• **What the task requires**:
Retype the listing exactly, minus its pictures.

• **Given entries**:

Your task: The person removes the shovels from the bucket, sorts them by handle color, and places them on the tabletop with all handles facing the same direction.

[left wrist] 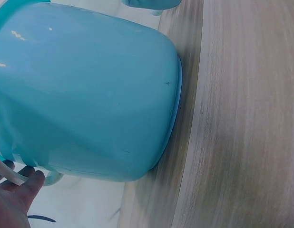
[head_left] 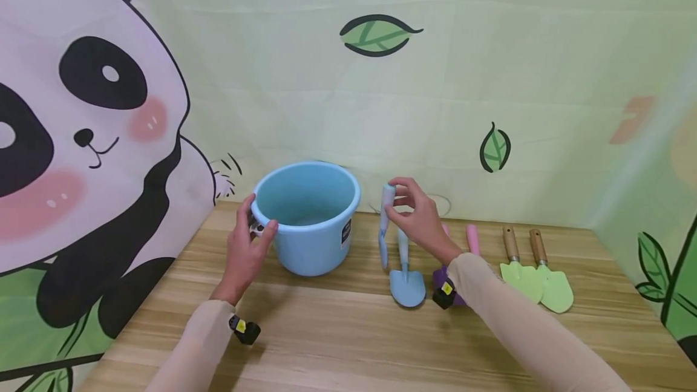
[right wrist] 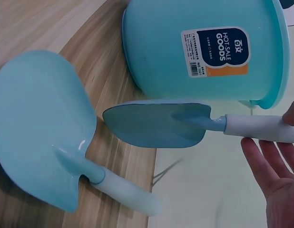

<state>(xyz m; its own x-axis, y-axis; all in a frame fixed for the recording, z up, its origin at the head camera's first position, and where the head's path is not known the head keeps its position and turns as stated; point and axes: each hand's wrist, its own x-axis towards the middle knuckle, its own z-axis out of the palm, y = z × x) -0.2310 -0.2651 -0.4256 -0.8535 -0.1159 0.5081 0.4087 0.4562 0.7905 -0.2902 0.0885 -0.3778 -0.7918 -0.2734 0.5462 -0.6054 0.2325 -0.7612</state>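
Observation:
A light blue bucket stands upright on the wooden table. My left hand holds its near left rim, thumb at the front; in the left wrist view, fingers show beside a pale bar at the bucket's side. To the right of the bucket, my right hand pinches the pale handle of a small blue garden trowel, whose blade hangs down. The right wrist view shows this trowel raised off the table. A second blue trowel lies flat just beneath and to its right.
Purple trowels with pink handles lie partly hidden behind my right wrist. Farther right are two green trowels with wooden handles. A label is stuck on the bucket. A cloth backdrop with a panda print rises behind the table.

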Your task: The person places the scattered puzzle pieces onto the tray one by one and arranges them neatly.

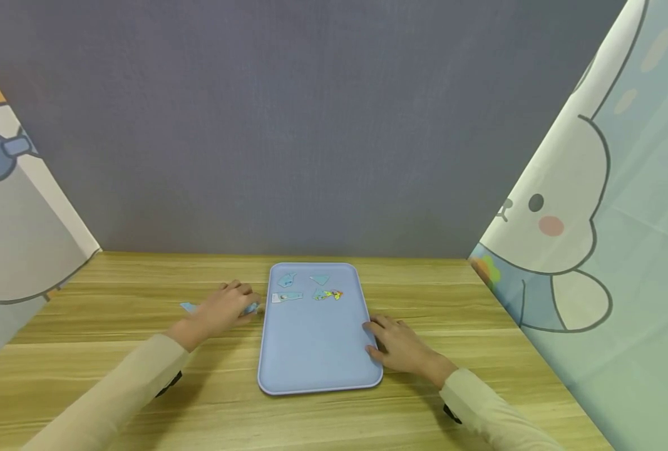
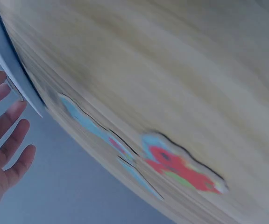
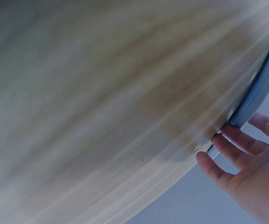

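A pale blue tray (image 1: 318, 351) lies on the wooden table with several cut, printed puzzle pieces (image 1: 287, 297) in its far half. Just left of the tray, my left hand (image 1: 223, 311) pinches a light-blue puzzle piece (image 1: 251, 308) between fingertips and thumb; its thin edge shows in the left wrist view near the tray's rim. More pieces lie on the table by this hand, among them a red-and-blue piece (image 2: 183, 165) and a long blue piece (image 2: 95, 125). My right hand (image 1: 404, 347) rests on the tray's right rim, fingers loosely bent, holding nothing up.
The wooden table (image 1: 311, 419) runs back to a dark grey panel (image 1: 288, 125). Cartoon-printed fabric (image 1: 638, 263) stands at the right, and similar fabric (image 1: 29, 238) at the left.
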Tool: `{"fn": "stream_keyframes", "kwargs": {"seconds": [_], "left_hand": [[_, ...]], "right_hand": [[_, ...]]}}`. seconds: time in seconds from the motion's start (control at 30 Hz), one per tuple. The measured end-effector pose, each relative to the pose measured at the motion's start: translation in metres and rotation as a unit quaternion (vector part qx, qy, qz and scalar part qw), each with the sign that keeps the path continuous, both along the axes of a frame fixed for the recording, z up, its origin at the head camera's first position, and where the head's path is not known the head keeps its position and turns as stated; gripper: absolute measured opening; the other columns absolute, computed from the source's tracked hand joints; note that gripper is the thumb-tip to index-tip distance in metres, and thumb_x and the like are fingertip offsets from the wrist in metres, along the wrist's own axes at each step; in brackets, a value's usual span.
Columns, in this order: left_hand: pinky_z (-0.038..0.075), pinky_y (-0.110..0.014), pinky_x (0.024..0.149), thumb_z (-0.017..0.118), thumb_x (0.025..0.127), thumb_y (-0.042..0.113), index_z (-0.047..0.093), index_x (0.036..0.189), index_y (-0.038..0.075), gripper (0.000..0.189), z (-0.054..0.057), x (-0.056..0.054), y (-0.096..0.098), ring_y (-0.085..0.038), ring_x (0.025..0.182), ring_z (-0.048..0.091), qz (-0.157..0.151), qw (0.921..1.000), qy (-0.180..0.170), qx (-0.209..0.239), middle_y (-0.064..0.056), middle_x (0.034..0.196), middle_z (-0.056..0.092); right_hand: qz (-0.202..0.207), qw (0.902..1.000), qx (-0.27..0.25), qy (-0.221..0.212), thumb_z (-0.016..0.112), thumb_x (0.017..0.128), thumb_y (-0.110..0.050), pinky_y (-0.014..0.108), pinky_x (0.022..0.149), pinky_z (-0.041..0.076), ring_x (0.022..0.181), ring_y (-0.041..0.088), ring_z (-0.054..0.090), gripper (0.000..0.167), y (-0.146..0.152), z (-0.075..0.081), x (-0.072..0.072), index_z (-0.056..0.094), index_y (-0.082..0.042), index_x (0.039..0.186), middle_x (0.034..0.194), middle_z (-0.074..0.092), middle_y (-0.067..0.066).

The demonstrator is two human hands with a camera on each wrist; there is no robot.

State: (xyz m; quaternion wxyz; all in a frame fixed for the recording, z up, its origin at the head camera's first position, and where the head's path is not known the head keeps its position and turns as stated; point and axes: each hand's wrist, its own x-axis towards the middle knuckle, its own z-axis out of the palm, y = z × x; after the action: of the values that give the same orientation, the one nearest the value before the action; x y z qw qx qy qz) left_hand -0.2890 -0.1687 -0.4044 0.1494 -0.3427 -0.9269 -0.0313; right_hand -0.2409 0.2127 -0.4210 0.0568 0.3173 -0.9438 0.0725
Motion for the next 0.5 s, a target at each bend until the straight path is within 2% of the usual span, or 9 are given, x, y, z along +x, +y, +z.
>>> {"fn": "stream_keyframes", "kwargs": {"seconds": [0.23,0.5], "left_hand": [[0.050,-0.048,0.078,0.070,0.079,0.019,0.066,0.099,0.012,0.021,-0.001,0.000,0.018,-0.027,0.089,0.059,-0.034,0.9989,0.032,0.009,-0.006,0.095,0.065],[0.050,-0.043,0.076,0.070,0.079,0.018,0.067,0.099,0.013,0.020,-0.001,0.000,0.036,-0.022,0.083,0.057,-0.053,0.9979,0.034,0.012,-0.003,0.088,0.063]], "right_hand": [[-0.001,1.0000,0.005,0.007,0.059,0.087,-0.028,0.053,0.086,0.045,0.112,0.029,0.052,0.043,-0.001,-0.001,-0.001,0.055,-0.004,0.122,0.123,0.052,0.015],[-0.001,1.0000,0.009,0.002,0.058,0.087,-0.029,0.053,0.087,0.044,0.112,0.030,0.052,0.043,-0.001,-0.002,-0.002,0.054,-0.004,0.122,0.123,0.052,0.015]]}}
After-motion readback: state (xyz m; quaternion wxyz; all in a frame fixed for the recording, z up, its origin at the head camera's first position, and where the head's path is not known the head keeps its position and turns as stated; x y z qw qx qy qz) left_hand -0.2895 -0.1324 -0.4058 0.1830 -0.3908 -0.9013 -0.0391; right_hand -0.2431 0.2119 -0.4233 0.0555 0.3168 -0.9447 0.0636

• **Result**:
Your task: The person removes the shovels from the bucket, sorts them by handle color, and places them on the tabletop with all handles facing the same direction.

[left wrist] 
[head_left] 
[right wrist] 

<state>(xyz m; its own x-axis, y-axis; all in a frame fixed for the recording, z up, its origin at the head camera's first position, and where the head's path is not known the head keeps its position and turns as stated; point and axes: each hand's wrist, its own x-axis towards the middle knuckle, its own z-axis out of the palm, y = z × x) -0.2310 -0.2651 -0.4256 -0.8535 -0.1159 0.5081 0.4087 0.4562 0.7905 -0.2902 0.0885 -0.3778 -0.7918 -0.2734 0.5462 -0.6054 0.2325 -0.7612</state>
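Observation:
A light blue bucket stands upright on the wooden table. My left hand holds its near left rim, thumb at the front; in the left wrist view, fingers show beside a pale bar at the bucket's side. To the right of the bucket, my right hand pinches the pale handle of a small blue garden trowel, whose blade hangs down. The right wrist view shows this trowel raised off the table. A second blue trowel lies flat just beneath and to its right.
Purple trowels with pink handles lie partly hidden behind my right wrist. Farther right are two green trowels with wooden handles. A label is stuck on the bucket. A cloth backdrop with a panda print rises behind the table.
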
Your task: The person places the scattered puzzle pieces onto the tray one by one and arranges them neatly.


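A pale blue tray (image 1: 318, 351) lies on the wooden table with several cut, printed puzzle pieces (image 1: 287, 297) in its far half. Just left of the tray, my left hand (image 1: 223, 311) pinches a light-blue puzzle piece (image 1: 251, 308) between fingertips and thumb; its thin edge shows in the left wrist view near the tray's rim. More pieces lie on the table by this hand, among them a red-and-blue piece (image 2: 183, 165) and a long blue piece (image 2: 95, 125). My right hand (image 1: 404, 347) rests on the tray's right rim, fingers loosely bent, holding nothing up.
The wooden table (image 1: 311, 419) runs back to a dark grey panel (image 1: 288, 125). Cartoon-printed fabric (image 1: 638, 263) stands at the right, and similar fabric (image 1: 29, 238) at the left.
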Tool: `{"fn": "stream_keyframes", "kwargs": {"seconds": [_], "left_hand": [[_, ...]], "right_hand": [[_, ...]]}}`. seconds: time in seconds from the motion's start (control at 30 Hz), one per tuple. The measured end-effector pose, each relative to the pose measured at the motion's start: translation in metres and rotation as a unit quaternion (vector part qx, qy, qz and scalar part qw), each with the sign that keeps the path continuous, both along the axes of a frame fixed for the recording, z up, its origin at the head camera's first position, and where the head's path is not known the head keeps its position and turns as stated; gripper: absolute measured opening; the other columns absolute, computed from the source's tracked hand joints; note that gripper is the thumb-tip to index-tip distance in metres, and thumb_x and the like are fingertip offsets from the wrist in metres, along the wrist's own axes at each step; in brackets, a value's usual span.
Columns, in this order: left_hand: pinky_z (-0.038..0.075), pinky_y (-0.110..0.014), pinky_x (0.024..0.149), thumb_z (-0.017..0.118), thumb_x (0.025..0.127), thumb_y (-0.042..0.113), index_z (-0.047..0.093), index_x (0.036..0.189), index_y (-0.038..0.075), gripper (0.000..0.189), z (-0.054..0.057), x (-0.056..0.054), y (-0.096..0.098), ring_y (-0.085..0.038), ring_x (0.025..0.182), ring_z (-0.048..0.091), qz (-0.157..0.151), qw (0.921..1.000), qy (-0.180..0.170), qx (-0.209..0.239), middle_y (-0.064..0.056), middle_x (0.034..0.196), middle_z (-0.056..0.092); right_hand: qz (-0.202..0.207), qw (0.902..1.000), qx (-0.27..0.25), qy (-0.221..0.212), thumb_z (-0.016..0.112), thumb_x (0.017..0.128), thumb_y (-0.110..0.050), pinky_y (-0.014..0.108), pinky_x (0.022..0.149), pinky_z (-0.041..0.076), ring_x (0.022..0.181), ring_y (-0.041..0.088), ring_z (-0.054..0.090), gripper (0.000..0.167), y (-0.146..0.152), z (-0.075..0.081), x (-0.072..0.072), index_z (-0.056..0.094), index_y (-0.082..0.042), index_x (0.039..0.186), middle_x (0.034..0.194), middle_z (-0.074..0.092), middle_y (-0.067..0.066).

The demonstrator is two human hands with a camera on each wrist; there is no robot.

State: (xyz m; quaternion wxyz; all in a frame fixed for the recording, z up, its origin at the head camera's first position, and where the head's path is not known the head keeps its position and turns as stated; point and axes: each hand's wrist, its own x-axis towards the middle knuckle, its own z-axis out of the palm, y = z × x; after the action: of the values that give the same orientation, the one nearest the value before the action; x y z qw qx qy qz) left_hand -0.2890 -0.1687 -0.4044 0.1494 -0.3427 -0.9269 -0.0313; right_hand -0.2409 0.2127 -0.4210 0.0568 0.3173 -0.9438 0.0725
Motion for the next 0.5 s, a target at each bend until the straight path is within 2% of the usual span, or 9 are given, x, y, z along +x, +y, +z.
>>> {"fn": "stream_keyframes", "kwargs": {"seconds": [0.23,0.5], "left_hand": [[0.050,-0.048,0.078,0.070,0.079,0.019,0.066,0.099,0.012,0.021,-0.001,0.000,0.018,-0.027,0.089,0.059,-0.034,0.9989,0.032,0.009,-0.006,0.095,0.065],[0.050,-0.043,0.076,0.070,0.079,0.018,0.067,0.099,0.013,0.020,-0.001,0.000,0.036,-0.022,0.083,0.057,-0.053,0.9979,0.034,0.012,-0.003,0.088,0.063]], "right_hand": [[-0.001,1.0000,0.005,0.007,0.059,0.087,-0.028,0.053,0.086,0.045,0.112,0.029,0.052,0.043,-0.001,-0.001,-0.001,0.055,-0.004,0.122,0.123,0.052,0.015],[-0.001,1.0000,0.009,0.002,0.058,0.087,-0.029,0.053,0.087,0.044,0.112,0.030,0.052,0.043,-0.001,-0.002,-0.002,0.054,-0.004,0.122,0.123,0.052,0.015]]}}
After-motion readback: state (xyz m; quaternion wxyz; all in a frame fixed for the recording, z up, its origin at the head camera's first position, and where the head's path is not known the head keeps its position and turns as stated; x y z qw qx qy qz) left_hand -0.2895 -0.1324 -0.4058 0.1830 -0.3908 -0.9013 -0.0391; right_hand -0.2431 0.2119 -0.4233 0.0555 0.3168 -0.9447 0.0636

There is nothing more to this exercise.